[BUG] Loading more runs in the experiment UI becomes very slow with a large number of rows #5653

adamreeve · 2022-04-11T02:34:48Z

Willingness to contribute

The MLflow Community encourages bug fix contributions. Would you or another member of your organization be willing to contribute a fix for this bug to the MLflow code base?

Yes. I can contribute a fix for this bug independently.
Yes. I would be willing to contribute a fix for this bug with guidance from the MLflow community.
No. I cannot contribute a bug fix at this time.

System information

Have I written custom code (as opposed to using a stock example script provided in MLflow): No
OS Platform and Distribution (e.g., Linux Ubuntu 16.04): Fedora Linux 35
MLflow installed from (source or binary): Source
MLflow version (run mlflow --version): 1.24.1.dev0 (at commit 3984c2c)
Python version: 3.9.12
npm version, if running the dev UI: 8.3.1
Exact command to reproduce: Create > 1000 runs in an experiment. Then in the experiment view, keep clicking "Load more"

Describe the problem

As the number of runs in the run table increases, clicking "Load more" to load more rows takes longer and performance degrades significantly.

The table below shows the time taken to load 100 more rows, measured as the time from clicking "Load more" until the new rows are fully rendered and the load more button is visible again.

Starting number of rows	Time taken to load 100 more rows
100	3 s
200	5 s
300	8 s
400	11 s
500	15 s
600	21 s
700	26 s
800	37 s
900	45 s
1000	59 s

Only around 100 ms of each loading time is actually fetching the data from the backend, plus two queries to the model-versions/search endpoint that take less than 10 ms each (they are returning empty responses in my test case).

These numbers are all based on running a production build of the UI from commit 3984c2c, using Firefox 98 on Fedora Linux, and using a local SQLite store, on a machine with an AMD 5900X and 64 GB of RAM. I see the same behaviour under Chrome on Linux and Windows too, although performance does seem a bit better with Chrome.

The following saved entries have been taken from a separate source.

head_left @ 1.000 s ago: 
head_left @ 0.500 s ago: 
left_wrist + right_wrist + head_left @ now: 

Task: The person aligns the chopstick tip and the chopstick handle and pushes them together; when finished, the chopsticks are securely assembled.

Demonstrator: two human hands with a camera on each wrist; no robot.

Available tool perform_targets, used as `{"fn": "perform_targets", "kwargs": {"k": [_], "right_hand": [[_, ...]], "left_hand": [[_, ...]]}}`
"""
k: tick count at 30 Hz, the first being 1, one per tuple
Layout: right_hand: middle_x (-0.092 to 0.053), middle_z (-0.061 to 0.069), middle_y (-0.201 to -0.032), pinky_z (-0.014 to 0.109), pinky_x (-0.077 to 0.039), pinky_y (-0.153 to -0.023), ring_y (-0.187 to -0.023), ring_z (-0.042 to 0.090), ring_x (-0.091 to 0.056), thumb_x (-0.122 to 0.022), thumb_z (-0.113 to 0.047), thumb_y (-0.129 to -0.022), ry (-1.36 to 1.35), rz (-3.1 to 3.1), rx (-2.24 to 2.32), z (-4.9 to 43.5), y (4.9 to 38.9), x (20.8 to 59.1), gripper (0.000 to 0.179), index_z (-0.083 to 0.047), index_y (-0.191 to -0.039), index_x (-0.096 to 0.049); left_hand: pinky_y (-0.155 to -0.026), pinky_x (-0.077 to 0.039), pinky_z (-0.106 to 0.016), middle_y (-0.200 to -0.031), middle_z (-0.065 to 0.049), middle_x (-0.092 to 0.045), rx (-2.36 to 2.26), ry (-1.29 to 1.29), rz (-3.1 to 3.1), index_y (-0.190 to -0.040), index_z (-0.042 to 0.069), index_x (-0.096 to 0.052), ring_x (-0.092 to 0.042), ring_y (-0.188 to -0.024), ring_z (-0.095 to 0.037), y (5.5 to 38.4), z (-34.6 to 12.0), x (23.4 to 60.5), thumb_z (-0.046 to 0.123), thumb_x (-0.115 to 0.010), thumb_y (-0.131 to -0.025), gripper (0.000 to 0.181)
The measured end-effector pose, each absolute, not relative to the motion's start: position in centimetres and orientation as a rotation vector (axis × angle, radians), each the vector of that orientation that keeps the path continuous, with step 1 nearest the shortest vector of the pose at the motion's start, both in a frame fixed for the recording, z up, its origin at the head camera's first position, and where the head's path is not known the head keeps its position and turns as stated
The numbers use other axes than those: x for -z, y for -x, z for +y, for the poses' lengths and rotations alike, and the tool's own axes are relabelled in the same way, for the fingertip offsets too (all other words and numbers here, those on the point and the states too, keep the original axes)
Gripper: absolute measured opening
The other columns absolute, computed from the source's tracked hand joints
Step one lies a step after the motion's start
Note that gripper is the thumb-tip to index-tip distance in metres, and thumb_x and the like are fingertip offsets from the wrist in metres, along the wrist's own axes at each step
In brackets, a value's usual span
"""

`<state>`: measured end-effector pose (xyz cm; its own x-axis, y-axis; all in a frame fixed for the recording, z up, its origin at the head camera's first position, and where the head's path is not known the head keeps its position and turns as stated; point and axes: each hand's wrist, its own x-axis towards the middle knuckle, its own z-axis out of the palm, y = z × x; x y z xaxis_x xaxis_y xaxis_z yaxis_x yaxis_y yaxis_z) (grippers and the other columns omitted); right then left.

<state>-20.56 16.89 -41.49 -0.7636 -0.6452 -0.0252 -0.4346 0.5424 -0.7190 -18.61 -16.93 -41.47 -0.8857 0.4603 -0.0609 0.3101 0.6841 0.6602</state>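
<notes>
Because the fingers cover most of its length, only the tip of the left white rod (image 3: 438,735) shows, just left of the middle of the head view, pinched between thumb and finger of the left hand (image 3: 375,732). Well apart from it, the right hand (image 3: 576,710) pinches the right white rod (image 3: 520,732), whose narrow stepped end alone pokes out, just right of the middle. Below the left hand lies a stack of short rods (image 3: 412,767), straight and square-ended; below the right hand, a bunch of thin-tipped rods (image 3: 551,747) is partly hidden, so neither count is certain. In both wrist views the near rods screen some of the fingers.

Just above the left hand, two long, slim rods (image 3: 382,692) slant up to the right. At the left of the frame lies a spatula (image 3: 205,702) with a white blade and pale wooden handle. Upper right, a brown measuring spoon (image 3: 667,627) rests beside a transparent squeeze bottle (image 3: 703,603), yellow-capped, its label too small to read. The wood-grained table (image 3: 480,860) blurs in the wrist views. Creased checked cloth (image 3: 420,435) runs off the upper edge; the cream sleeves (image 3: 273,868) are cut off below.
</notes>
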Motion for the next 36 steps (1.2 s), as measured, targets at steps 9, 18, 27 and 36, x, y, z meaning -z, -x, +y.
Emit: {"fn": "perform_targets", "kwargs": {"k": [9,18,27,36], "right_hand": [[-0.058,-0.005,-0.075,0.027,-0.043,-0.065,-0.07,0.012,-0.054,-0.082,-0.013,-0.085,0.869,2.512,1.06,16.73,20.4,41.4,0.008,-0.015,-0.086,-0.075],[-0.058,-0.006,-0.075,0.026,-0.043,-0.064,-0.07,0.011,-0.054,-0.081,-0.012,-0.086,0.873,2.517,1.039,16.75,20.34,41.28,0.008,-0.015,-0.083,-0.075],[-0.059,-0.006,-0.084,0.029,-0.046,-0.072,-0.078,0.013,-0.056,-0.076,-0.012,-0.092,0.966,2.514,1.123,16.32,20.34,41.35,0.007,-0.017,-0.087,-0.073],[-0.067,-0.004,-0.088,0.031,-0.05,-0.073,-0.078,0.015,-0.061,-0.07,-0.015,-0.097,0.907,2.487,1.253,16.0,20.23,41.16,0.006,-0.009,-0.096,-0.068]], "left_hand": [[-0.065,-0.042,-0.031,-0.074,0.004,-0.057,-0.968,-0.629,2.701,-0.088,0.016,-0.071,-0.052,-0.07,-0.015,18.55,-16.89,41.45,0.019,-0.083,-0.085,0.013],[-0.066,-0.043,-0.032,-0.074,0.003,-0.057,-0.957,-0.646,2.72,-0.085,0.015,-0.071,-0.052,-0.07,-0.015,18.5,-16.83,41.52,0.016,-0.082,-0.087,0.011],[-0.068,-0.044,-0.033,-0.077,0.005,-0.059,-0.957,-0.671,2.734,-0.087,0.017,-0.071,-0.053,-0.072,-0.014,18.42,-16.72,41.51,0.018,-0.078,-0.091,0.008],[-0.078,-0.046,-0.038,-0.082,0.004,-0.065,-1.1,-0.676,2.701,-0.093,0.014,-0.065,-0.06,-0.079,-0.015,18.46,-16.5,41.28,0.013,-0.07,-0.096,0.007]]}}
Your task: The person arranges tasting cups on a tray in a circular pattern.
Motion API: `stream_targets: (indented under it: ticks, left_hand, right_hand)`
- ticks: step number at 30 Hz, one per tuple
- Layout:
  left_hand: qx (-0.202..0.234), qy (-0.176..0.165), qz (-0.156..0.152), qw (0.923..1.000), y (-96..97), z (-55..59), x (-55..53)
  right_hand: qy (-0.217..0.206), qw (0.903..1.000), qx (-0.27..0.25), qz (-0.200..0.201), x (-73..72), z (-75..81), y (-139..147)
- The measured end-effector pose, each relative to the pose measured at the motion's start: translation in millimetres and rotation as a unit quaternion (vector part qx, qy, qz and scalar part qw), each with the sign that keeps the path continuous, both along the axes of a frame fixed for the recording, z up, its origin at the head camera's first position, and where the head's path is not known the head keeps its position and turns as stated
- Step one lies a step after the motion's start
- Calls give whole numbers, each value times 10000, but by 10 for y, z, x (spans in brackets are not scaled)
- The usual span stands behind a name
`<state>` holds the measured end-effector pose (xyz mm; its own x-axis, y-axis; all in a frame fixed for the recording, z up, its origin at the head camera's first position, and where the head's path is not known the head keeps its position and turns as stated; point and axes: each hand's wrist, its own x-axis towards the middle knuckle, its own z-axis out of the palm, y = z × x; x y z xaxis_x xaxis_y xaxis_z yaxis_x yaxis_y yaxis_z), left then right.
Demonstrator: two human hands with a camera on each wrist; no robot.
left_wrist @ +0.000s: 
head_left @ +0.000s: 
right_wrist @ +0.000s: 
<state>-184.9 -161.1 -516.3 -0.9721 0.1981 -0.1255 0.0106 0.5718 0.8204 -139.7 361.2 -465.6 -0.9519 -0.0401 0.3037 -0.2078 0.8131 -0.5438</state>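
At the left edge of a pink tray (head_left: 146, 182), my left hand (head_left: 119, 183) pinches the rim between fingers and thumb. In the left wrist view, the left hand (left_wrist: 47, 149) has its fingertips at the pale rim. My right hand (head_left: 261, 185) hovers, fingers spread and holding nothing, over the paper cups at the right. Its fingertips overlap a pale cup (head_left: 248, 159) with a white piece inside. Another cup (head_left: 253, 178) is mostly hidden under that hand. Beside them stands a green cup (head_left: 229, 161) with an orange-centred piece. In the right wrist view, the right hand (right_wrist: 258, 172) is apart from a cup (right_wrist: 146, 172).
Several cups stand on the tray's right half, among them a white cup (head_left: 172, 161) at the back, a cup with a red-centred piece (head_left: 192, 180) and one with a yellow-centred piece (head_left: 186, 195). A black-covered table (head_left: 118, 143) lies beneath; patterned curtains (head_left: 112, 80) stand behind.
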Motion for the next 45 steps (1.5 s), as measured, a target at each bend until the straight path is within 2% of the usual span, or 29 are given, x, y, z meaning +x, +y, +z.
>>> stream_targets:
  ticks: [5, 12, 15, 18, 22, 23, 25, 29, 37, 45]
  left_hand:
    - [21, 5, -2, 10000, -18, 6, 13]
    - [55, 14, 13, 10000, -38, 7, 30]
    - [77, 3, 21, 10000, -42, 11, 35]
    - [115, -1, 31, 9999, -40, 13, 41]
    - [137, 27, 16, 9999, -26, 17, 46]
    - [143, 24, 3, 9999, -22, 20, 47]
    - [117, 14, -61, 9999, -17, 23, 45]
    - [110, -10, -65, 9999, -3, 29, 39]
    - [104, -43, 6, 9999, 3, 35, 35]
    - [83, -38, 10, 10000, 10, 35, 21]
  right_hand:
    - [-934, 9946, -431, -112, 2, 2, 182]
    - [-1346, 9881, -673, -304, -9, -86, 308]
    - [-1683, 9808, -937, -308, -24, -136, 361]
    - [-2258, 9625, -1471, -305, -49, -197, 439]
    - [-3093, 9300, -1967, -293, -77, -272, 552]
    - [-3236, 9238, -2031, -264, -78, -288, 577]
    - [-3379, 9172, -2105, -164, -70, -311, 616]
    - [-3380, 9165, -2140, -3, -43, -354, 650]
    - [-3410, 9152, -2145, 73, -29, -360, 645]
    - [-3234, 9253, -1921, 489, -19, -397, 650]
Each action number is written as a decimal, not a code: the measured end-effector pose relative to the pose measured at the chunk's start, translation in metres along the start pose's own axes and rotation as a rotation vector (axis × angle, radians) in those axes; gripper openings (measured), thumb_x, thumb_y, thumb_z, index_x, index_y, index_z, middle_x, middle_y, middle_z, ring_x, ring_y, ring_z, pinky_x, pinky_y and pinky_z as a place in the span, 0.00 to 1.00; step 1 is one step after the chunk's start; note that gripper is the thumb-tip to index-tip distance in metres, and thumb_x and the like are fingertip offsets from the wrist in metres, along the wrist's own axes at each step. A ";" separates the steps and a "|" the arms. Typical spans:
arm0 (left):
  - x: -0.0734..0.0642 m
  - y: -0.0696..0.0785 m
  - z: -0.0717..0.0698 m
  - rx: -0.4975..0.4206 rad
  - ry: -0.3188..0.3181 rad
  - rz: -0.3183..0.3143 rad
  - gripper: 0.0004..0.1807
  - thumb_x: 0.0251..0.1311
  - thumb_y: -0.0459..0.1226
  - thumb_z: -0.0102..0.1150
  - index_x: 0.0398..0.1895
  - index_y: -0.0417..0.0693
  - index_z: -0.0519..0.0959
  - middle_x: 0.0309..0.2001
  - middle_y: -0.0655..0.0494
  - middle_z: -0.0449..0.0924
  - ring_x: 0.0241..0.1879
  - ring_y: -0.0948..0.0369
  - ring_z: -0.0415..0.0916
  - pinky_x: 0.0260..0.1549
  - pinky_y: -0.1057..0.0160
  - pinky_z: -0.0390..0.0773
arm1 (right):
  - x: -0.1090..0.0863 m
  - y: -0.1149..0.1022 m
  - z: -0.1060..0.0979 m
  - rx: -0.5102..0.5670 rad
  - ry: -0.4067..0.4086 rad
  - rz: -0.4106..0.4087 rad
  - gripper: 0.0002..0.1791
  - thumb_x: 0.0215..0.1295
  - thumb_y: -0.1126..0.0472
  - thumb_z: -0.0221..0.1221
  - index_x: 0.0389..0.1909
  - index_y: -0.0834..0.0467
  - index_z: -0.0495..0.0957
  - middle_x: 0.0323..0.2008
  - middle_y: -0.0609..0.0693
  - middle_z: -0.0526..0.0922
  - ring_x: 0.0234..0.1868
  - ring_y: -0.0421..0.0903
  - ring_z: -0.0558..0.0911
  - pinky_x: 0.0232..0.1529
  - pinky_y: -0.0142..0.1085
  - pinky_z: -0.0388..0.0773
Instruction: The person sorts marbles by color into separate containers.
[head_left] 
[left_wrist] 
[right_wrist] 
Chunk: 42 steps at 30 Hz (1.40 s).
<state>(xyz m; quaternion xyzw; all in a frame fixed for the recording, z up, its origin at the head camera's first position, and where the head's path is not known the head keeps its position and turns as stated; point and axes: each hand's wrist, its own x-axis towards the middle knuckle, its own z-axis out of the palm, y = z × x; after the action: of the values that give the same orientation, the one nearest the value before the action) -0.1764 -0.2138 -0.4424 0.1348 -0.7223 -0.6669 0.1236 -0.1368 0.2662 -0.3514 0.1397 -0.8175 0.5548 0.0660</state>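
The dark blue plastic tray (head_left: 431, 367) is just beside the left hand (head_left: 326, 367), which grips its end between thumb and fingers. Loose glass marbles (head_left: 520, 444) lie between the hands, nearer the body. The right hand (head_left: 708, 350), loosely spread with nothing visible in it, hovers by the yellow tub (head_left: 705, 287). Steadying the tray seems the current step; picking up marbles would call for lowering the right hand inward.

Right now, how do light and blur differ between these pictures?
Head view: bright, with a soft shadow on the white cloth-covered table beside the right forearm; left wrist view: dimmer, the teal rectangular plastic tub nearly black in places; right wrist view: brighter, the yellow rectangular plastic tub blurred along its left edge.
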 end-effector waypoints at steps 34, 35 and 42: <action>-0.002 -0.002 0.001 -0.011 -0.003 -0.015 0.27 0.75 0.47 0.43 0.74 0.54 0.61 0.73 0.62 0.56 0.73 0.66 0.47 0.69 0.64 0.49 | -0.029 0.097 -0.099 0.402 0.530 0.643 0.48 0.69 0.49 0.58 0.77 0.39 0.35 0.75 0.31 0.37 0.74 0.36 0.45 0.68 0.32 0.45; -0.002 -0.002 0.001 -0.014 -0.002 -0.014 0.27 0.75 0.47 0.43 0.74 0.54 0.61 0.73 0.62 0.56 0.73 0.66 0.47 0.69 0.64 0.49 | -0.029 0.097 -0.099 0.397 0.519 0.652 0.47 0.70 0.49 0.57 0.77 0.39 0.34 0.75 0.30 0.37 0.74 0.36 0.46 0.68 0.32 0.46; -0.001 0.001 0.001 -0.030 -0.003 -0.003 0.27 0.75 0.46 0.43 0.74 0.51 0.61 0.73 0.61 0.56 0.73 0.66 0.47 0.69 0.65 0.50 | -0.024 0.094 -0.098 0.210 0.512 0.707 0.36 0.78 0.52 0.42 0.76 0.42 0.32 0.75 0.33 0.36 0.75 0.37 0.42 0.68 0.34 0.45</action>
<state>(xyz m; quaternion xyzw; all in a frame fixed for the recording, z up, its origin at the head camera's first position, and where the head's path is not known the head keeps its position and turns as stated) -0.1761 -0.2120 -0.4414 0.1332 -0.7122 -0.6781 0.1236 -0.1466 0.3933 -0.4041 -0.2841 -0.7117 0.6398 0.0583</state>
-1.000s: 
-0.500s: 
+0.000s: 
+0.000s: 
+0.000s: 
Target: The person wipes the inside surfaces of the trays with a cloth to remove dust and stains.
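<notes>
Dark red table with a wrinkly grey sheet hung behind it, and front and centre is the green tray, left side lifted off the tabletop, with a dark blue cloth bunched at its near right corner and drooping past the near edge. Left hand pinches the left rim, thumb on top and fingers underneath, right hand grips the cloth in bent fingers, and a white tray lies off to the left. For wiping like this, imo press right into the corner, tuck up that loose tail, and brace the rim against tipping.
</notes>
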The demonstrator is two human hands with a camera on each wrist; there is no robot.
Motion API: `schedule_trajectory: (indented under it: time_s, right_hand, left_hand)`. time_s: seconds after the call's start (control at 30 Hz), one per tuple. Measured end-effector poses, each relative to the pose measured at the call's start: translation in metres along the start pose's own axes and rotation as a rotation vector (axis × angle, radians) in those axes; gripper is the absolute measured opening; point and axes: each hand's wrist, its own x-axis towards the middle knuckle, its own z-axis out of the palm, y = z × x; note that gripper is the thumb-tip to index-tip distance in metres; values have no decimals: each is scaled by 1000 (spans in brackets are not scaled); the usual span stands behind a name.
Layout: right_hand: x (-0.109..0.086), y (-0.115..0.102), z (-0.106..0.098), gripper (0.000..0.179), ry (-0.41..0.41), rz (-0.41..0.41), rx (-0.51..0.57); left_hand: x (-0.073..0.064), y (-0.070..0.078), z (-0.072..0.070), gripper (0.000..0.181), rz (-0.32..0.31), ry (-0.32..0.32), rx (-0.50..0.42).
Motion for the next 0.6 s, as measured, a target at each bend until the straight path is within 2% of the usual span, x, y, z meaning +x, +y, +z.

I've tested a series of changes that all help to improve performance significantly:

Updating to ag-grid 27.1.0, which reduces the time to go from 1000 to 1100 runs to 33 s
Removing the use of the full width cell renderer and moving the LoadMoreBar out of the table: down to 11 s
Implementing getRowId, which is supposed to help prevent re-rendering rows that haven't changed when updating the data (https://www.ag-grid.com/react-data-grid/row-ids/): 3 s

Just using getRowId without removing the full width cell renderer didn't work, this caused some errors internally within ag-grid (this.cellComp is undefined).

And making these two changes while sticking to version 25.3.0 didn't work well either, removing the full width cell renderer improved performance but implementing getRowNodeId (which was deprecated in 27.1.0 and replaced by getRowId) seemed to make performance worse.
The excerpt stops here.